PROBLEM.
Report back each line of the data that contains the word "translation".

RECORDS FOR THIS EXERCISE.
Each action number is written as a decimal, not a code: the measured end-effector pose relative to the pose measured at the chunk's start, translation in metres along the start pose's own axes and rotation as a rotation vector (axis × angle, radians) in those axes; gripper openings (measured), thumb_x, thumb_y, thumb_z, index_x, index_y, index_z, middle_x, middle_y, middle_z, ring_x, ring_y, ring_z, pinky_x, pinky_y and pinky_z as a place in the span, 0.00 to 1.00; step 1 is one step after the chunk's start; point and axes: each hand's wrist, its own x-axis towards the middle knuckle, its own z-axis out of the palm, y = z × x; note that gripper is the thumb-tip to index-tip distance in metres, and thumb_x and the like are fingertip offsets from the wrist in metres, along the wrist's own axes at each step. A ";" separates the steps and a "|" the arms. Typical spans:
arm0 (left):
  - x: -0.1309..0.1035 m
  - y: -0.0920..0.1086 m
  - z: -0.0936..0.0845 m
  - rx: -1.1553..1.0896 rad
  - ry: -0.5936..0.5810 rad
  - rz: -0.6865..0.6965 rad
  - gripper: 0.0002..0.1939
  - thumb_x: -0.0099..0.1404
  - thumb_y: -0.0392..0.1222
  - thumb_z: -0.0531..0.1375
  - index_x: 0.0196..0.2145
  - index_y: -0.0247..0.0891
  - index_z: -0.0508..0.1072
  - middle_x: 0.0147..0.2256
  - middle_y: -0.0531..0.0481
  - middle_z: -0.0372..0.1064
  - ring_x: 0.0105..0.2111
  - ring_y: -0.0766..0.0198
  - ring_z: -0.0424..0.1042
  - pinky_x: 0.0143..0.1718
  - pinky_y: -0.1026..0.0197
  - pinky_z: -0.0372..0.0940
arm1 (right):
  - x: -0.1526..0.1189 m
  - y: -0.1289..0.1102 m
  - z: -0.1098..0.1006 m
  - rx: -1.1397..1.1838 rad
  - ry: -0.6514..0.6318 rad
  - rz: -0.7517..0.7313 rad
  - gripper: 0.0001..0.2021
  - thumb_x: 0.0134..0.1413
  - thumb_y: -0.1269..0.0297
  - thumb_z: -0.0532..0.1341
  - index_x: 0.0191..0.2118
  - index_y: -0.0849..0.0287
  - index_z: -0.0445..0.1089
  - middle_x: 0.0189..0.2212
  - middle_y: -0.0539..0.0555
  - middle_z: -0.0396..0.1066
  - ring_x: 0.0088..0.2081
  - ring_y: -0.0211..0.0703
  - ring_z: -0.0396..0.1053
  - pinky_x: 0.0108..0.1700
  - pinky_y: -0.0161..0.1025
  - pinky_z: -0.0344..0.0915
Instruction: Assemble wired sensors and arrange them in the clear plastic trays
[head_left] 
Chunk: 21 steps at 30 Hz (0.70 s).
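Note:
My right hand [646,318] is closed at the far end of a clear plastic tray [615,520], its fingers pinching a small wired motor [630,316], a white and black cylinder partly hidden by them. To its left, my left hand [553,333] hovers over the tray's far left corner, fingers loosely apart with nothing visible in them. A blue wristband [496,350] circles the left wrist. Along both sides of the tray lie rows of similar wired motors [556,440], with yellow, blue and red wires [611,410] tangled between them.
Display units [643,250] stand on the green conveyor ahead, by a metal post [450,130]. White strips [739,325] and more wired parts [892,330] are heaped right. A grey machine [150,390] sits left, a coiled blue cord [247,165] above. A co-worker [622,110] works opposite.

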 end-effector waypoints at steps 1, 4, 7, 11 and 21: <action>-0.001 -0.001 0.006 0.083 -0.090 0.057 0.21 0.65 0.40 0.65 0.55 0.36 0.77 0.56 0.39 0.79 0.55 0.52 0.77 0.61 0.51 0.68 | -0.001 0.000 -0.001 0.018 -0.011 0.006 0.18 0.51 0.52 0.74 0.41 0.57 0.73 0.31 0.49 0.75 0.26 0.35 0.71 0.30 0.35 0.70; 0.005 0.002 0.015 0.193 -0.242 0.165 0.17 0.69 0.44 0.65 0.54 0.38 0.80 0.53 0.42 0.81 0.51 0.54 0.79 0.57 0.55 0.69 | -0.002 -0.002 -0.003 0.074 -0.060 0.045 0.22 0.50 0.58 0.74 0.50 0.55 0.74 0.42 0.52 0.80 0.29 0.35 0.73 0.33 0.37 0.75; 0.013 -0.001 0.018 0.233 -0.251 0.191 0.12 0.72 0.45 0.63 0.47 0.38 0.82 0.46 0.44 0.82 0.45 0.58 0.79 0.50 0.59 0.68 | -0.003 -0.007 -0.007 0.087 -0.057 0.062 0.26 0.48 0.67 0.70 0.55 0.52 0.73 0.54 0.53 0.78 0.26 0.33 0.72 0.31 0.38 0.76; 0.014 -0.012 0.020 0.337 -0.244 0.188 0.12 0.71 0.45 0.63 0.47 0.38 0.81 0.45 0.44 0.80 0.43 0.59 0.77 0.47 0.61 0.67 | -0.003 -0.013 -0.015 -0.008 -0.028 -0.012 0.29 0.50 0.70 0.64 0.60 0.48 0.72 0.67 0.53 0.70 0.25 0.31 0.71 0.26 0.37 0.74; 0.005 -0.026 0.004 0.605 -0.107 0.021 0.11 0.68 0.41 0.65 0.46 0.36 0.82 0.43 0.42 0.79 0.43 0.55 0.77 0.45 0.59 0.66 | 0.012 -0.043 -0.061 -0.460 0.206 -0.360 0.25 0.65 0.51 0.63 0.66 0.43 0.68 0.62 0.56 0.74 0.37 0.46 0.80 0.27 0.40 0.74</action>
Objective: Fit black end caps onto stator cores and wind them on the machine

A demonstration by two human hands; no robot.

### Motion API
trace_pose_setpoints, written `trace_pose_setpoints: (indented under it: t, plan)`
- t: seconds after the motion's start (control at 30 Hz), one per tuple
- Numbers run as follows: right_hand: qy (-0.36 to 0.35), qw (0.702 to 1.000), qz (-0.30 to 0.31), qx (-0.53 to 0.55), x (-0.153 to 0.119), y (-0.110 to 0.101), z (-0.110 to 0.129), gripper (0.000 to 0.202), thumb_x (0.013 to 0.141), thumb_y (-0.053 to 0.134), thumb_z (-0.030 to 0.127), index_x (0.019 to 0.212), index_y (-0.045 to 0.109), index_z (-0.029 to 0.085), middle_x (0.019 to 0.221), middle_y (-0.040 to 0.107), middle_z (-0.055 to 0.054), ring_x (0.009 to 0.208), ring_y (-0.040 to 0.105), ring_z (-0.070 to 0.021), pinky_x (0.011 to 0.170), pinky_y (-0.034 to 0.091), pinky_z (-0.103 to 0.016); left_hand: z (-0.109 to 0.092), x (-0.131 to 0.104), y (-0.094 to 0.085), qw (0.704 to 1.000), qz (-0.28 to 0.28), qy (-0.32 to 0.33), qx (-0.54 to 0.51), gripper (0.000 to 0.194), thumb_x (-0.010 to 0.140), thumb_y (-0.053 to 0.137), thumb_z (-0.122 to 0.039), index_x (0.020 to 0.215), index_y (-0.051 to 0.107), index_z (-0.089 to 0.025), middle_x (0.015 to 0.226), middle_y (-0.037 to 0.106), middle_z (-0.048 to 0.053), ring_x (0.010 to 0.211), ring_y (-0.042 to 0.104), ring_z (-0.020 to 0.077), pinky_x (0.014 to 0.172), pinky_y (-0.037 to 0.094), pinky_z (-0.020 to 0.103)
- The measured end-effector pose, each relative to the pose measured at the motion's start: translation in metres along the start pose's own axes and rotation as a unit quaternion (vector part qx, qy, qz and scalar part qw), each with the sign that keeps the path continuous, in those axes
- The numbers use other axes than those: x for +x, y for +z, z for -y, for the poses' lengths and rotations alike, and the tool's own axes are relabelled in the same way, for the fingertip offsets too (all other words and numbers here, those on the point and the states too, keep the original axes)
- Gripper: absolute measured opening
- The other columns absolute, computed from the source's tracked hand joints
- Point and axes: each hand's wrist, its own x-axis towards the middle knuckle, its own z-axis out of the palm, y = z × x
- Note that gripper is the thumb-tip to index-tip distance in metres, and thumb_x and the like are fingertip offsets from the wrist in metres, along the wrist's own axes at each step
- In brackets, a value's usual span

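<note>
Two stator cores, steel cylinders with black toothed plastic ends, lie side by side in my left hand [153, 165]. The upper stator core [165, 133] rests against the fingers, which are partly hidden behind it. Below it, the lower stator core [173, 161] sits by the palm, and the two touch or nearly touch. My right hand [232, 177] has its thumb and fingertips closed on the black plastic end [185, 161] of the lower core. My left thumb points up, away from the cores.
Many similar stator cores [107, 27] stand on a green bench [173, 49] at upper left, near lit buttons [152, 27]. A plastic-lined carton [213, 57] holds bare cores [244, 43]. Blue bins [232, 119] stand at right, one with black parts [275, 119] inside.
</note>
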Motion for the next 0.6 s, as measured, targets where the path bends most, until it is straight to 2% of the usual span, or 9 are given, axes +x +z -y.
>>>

YOUR RESPONSE.
Each action number is written as a decimal, not a code: the measured end-effector pose relative to the pose measured at the chunk's start, translation in metres along the start pose's own axes and rotation as a rotation vector (axis × angle, radians) in those axes; gripper openings (measured), thumb_x, thumb_y, thumb_z, index_x, index_y, index_z, middle_x, middle_y, middle_z, ring_x, ring_y, ring_z, pinky_x, pinky_y and pinky_z as a place in the span, 0.00 to 1.00; step 1 is one step after the chunk's start; point and axes: each hand's wrist, its own x-axis towards the middle knuckle, its own z-axis out of the palm, y = z × x; note that gripper is the thumb-tip to index-tip distance in metres, and thumb_x and the like are fingertip offsets from the wrist in metres, along the wrist's own axes at each step. A ";" separates the steps and a "|" the arms. Typical spans:
- The measured end-effector pose, each relative to the pose measured at the motion's start: translation in metres along the start pose's own axes and rotation as a unit quaternion (vector part qx, qy, qz and scalar part qw), each with the sign that keeps the path continuous, in those axes

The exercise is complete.